WHAT THE TASK ASKS:
Output every line of the listing, exactly and completely.

PROVIDED DATA:
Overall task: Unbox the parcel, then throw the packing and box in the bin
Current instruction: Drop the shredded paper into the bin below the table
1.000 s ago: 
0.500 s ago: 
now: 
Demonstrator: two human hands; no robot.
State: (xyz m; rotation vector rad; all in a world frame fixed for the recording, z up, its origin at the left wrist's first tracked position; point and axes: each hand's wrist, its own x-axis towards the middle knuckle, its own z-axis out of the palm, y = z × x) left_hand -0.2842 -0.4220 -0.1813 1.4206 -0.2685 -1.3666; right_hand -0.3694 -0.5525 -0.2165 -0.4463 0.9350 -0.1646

OUTPUT:
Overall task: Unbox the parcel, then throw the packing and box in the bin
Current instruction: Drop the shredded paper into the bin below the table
1.000 s ago: 
0.500 s ago: 
now: 
Demonstrator: two human hands; no robot.
State: (xyz m; rotation vector rad; all in a world frame fixed for the recording, z up, its origin at the left wrist's first tracked position; point and axes: each hand's wrist, its own x-axis towards the middle knuckle, its own z-axis out of the palm, y = z × x) left_hand -0.2842 -0.4220 -0.1813 1.4206 -0.2685 -1.3666; right_hand -0.3694 -0.5525 -0.2165 -0.4463 0.9350 -0.1646

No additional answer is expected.